→ **Problem**
The answer is every line of the records that holds the word "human", copied in full.

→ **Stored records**
────────
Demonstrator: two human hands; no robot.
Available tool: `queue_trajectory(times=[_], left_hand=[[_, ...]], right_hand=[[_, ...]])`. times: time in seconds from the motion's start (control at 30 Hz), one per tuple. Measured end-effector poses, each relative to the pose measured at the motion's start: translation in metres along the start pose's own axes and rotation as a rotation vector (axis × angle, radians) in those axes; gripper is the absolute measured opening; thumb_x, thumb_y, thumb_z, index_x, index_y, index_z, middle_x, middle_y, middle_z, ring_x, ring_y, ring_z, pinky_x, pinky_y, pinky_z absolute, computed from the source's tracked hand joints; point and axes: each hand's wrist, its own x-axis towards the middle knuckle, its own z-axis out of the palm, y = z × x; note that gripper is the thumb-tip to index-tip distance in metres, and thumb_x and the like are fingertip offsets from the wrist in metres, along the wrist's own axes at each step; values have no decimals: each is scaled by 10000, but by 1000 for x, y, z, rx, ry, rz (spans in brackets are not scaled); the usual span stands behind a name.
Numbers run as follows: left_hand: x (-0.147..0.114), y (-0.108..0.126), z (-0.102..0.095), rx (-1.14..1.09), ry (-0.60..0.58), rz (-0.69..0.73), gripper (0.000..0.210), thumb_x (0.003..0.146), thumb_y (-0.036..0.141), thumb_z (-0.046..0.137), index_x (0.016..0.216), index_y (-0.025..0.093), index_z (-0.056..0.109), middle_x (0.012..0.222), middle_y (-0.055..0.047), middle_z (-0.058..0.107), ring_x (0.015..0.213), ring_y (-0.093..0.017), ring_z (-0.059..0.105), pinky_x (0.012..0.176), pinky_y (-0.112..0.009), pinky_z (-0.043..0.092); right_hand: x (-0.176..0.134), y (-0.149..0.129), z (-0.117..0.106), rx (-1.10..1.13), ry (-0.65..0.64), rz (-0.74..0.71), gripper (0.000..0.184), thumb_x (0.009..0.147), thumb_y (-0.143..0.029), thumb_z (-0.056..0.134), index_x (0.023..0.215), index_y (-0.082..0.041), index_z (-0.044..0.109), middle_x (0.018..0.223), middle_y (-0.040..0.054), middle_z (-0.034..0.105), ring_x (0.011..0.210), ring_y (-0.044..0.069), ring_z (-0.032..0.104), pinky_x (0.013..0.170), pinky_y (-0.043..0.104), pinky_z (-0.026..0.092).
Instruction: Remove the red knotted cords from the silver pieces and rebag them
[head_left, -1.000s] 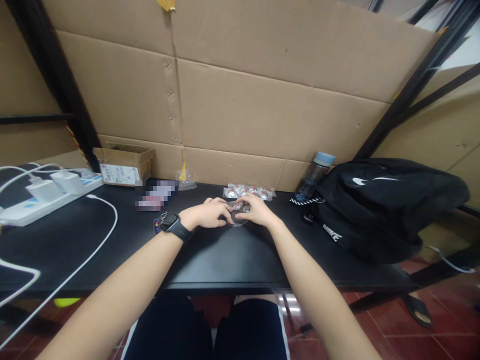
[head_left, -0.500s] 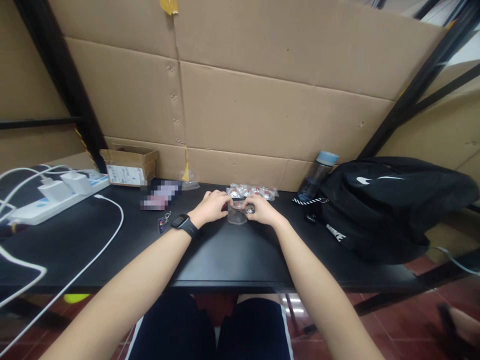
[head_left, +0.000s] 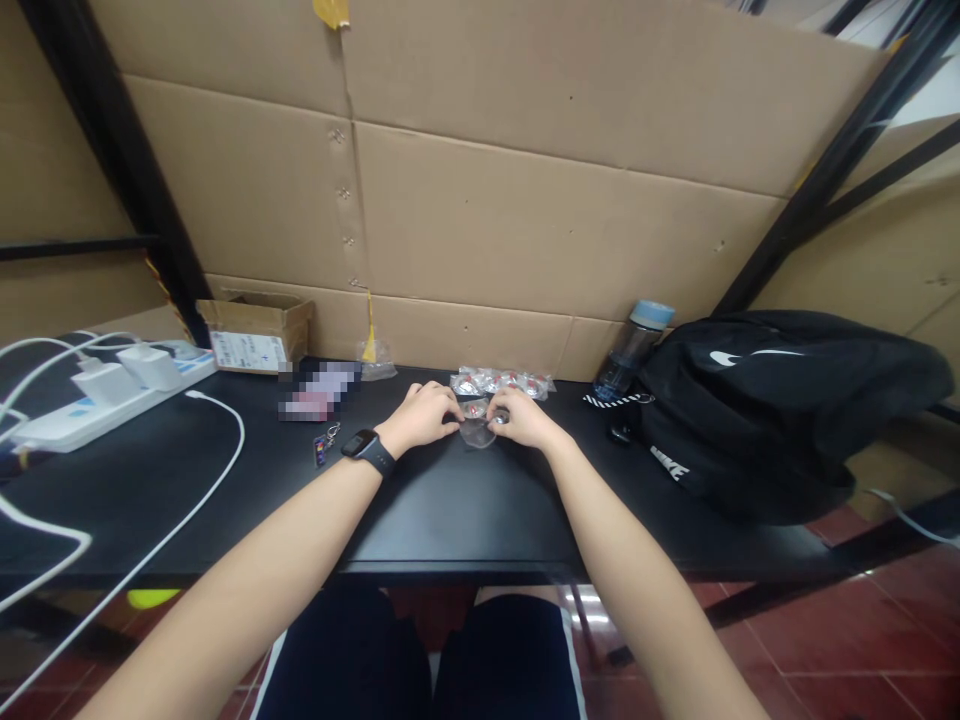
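Between my two hands a small clear plastic bag (head_left: pixel 478 436) sits just above or on the black table; I cannot tell if it touches. A shiny piece with a red spot (head_left: pixel 473 409) shows at the bag's upper part. My left hand (head_left: pixel 429 413), below a wrist with a black watch, has its fingers curled, with the tips closed at the bag's left edge. My right hand (head_left: pixel 521 416) pinches at the right side, where a small shiny round piece (head_left: pixel 500 416) shows between thumb and forefinger. Behind lies a row of several bagged shiny pieces with red spots (head_left: pixel 506 382).
A keychain (head_left: pixel 324 446) and a blurred-out packet (head_left: pixel 319 390) lie to the left, near an open carton (head_left: pixel 259 335). Further left is a power strip (head_left: pixel 112 400) with white cables. On the right stand a bottle (head_left: pixel 634 350) and a black backpack (head_left: pixel 772 420). Cardboard walls the back.
The red spot by my left fingertips no longer shows there. The shiny red-spotted piece shows more plainly at the bag's top. My left fingers have shifted slightly right; my right hand stays nearly still.
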Motion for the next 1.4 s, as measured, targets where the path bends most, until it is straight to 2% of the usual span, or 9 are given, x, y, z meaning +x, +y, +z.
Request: queue_trajectory(times=[0.23, 0.53, 0.87, 1.13, 1.4], left_hand=[[1, -1, -2, -13, 6, -14, 102, 845, 311, 681, 853, 293, 781, 1137, -32, 709, 1161, -272, 521, 974, -434, 319], [0, 3, -6, -29, 23, -1, 87, 835, 287, 680, 822, 278, 765, 1158, -28, 706, 1172, -270, 504, 975, -430, 314], [-1, -3, -9, -41, 31, -30, 98, 813, 285, 673, 774, 277, 763, 1140, -28, 709, 1172, -278, 493, 977, -441, 311], [1, -2, -3, -85, 72, -171, 167, 813, 366, 642, 769, 260, 763, 1176, -45, 704, 1169, -313, 488, 959, -487, 341], [2, 0, -1, -71, 131, -296, 197, 842, 408, 634, 775, 253, 737, 1084, -52, 713, 1129, -319, 515, 979, -503, 333]], right_hand=[[0, 0, -3, 19, -21, -19, 125, 733, -77, 734, 758, -198, 752, 858, 27, 699, 888, 191, 625, 891, 306, 457], [-1, -3, -5, 18, -9, 9, 145, 735, -66, 731, 759, -207, 760, 874, 24, 705, 911, 188, 624, 902, 305, 457], [-1, 1, -7, 40, -6, -7, 99, 759, -106, 742, 763, -205, 752, 906, 29, 704, 920, 187, 626, 908, 311, 458], [0, 3, -3, 40, 25, 37, 42, 796, -175, 735, 757, -192, 738, 894, 39, 713, 922, 191, 635, 906, 317, 462], [2, 4, 3, 26, 41, 110, 148, 845, -192, 690, 704, -181, 733, 915, 57, 711, 925, 192, 635, 925, 309, 451]])
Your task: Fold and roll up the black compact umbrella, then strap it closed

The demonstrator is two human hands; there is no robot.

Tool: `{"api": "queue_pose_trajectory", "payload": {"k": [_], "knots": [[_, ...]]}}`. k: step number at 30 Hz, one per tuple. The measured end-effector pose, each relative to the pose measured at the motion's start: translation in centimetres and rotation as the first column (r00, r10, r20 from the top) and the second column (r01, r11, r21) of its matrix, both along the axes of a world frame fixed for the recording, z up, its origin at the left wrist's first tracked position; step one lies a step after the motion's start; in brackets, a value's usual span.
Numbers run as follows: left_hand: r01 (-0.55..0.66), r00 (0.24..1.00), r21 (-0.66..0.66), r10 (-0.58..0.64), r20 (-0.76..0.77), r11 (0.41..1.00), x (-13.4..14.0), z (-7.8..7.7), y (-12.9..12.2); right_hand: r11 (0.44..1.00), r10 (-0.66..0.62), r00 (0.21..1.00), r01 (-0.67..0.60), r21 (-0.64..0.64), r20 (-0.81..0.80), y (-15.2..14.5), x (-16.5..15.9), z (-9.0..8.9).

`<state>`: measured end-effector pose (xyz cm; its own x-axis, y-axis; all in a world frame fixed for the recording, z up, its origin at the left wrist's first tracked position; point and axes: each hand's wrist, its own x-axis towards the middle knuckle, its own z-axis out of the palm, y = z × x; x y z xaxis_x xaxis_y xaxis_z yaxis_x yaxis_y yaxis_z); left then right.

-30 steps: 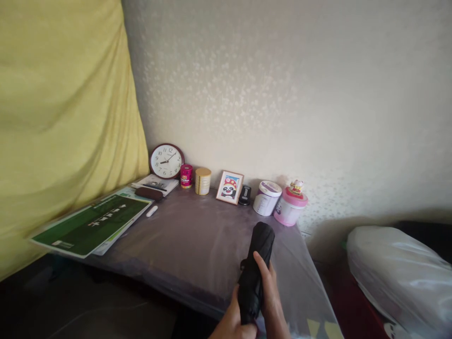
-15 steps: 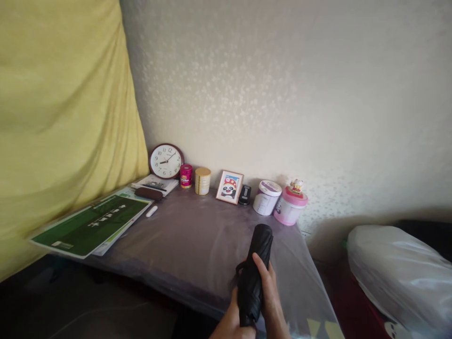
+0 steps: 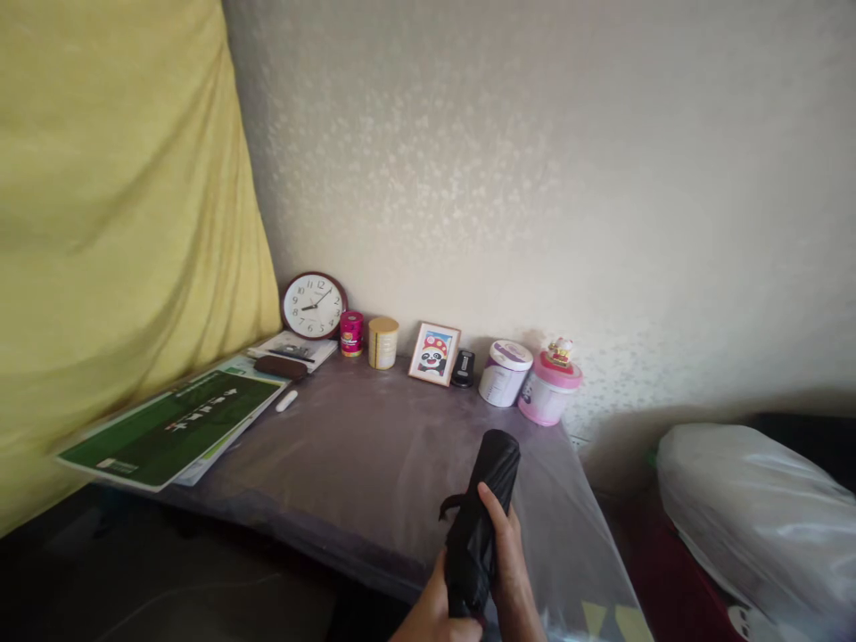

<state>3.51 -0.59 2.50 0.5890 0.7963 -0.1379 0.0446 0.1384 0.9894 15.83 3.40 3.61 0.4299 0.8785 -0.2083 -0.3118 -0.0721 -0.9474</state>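
Note:
A black folded umbrella (image 3: 480, 526) points up and away from me over the table's near right part, its strap (image 3: 449, 506) sticking out to the left. My left hand (image 3: 442, 611) is closed around its lower end, with the thumb near the bottom edge of the view. Higher up, my right hand (image 3: 506, 544) grips the canopy from the right side, one finger lying along the cloth. Most fingers of both hands are hidden behind the umbrella.
Along the wall on the table (image 3: 361, 455) stand a clock (image 3: 314, 305), a pink can (image 3: 351, 334), a yellow-lidded can (image 3: 383, 343), a panda picture frame (image 3: 434, 354), a white tub (image 3: 506, 374) and a pink tub (image 3: 549, 392). Green sheets (image 3: 174, 428) lie left; a plastic-wrapped bundle (image 3: 755, 508) sits right.
The umbrella's strap now stands out farther to the left, and the canopy looks slightly looser. Both hands keep their hold, the umbrella having dropped a little.

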Motion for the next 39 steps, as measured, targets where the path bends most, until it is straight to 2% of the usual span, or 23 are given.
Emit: {"api": "queue_pose_trajectory", "payload": {"k": [3,5,7,8,10,12,14,15,18,21,23,25,27,29,30,32,33,34,36,37,39], "knots": [[-0.088,0.963,0.212,0.138,-0.231,0.973,0.7,-1.8,0.1,1.000,0.004,0.994,-0.005,0.005,0.113,0.2,-0.1,0.3],[-0.085,0.889,0.264,0.192,-0.414,0.961,0.8,-2.6,0.2,1.000,-0.017,0.988,0.016,0.006,0.156,0.3,-0.3,0.2],[-0.075,0.869,0.302,0.211,-0.448,0.950,0.5,-2.6,0.3,0.999,-0.031,0.987,0.033,-0.008,0.156,0.4,-0.3,-0.1],[-0.073,0.900,0.312,0.197,-0.390,0.947,0.3,-2.3,0.4,0.999,-0.033,0.989,0.036,-0.017,0.141,0.3,-0.3,-0.3],[-0.066,0.979,0.270,0.114,-0.168,0.961,-0.3,-1.2,0.4,0.999,-0.012,0.995,0.015,-0.035,0.095,0.3,-0.1,-0.8],[0.025,0.999,0.004,-0.025,0.047,1.000,-0.9,0.1,0.4,0.999,0.028,0.999,-0.026,-0.046,0.046,0.2,0.1,-1.2],[0.058,0.991,-0.112,-0.043,0.129,0.992,-1.1,1.0,0.3,0.997,0.059,0.998,-0.058,-0.047,0.023,0.1,0.3,-1.3],[0.059,0.991,-0.118,-0.044,0.127,0.991,-1.1,1.2,0.2,0.997,0.063,0.998,-0.062,-0.043,0.028,0.2,0.3,-1.3],[0.000,0.999,0.042,-0.001,0.037,0.999,-0.7,0.4,0.1,0.998,0.055,0.994,-0.054,-0.009,0.093,0.2,0.0,-0.9],[-0.075,0.973,0.288,0.134,-0.189,0.955,-0.3,-1.5,0.3,0.999,0.044,0.986,-0.043,-0.008,0.158,0.2,-0.5,-0.5],[-0.054,0.916,0.367,0.193,-0.352,0.929,-0.3,-2.2,0.5,0.999,0.041,0.986,-0.036,-0.031,0.160,0.2,-0.8,-0.5],[-0.031,0.903,0.386,0.191,-0.384,0.922,-0.7,-1.7,0.7,0.999,0.040,0.990,-0.035,-0.039,0.133,0.1,-0.9,-0.6],[-0.034,0.955,0.346,0.133,-0.266,0.938,-1.3,-0.2,0.8,0.999,0.042,0.993,-0.038,-0.036,0.111,0.0,-0.9,-0.7],[-0.033,0.990,0.138,0.051,-0.131,0.990,-1.7,1.6,0.8,0.999,0.040,0.993,-0.035,-0.041,0.107,0.0,-0.8,-0.8],[-0.054,0.991,0.058,0.061,-0.117,0.997,-1.7,2.3,0.9,0.998,0.038,0.993,-0.033,-0.046,0.114,0.0,-0.8,-0.9],[-0.096,0.983,0.018,0.098,-0.157,0.995,-1.5,2.6,1.2,0.998,0.038,0.988,-0.031,-0.052,0.151,0.2,-0.7,-1.0],[-0.128,0.971,0.052,0.136,-0.198,0.990,-1.4,2.2,1.4,0.998,0.038,0.982,-0.030,-0.049,0.187,0.3,-0.5,-1.1],[-0.161,0.956,0.146,0.191,-0.223,0.976,-1.2,1.6,1.7,0.999,0.039,0.971,-0.030,-0.039,0.237,0.4,-0.3,-1.3],[-0.186,0.923,0.408,0.302,-0.240,0.894,-0.9,0.0,2.5,0.999,0.029,0.930,-0.032,0.001,0.365,0.6,0.3,-1.9],[-0.177,0.908,0.476,0.329,-0.258,0.862,-0.9,-0.7,2.8,0.999,0.011,0.902,-0.026,0.029,0.432,0.8,0.6,-2.3],[-0.117,0.870,0.533,0.345,-0.352,0.838,-0.8,-1.8,3.4,0.996,-0.055,0.825,0.009,0.085,0.563,1.0,1.3,-3.4]]}}
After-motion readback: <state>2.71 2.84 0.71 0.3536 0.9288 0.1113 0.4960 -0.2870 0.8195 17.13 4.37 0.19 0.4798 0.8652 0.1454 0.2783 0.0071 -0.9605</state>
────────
→ **Task result**
Demonstrator: two human hands; no robot.
The demonstrator is two human hands; there is no robot.

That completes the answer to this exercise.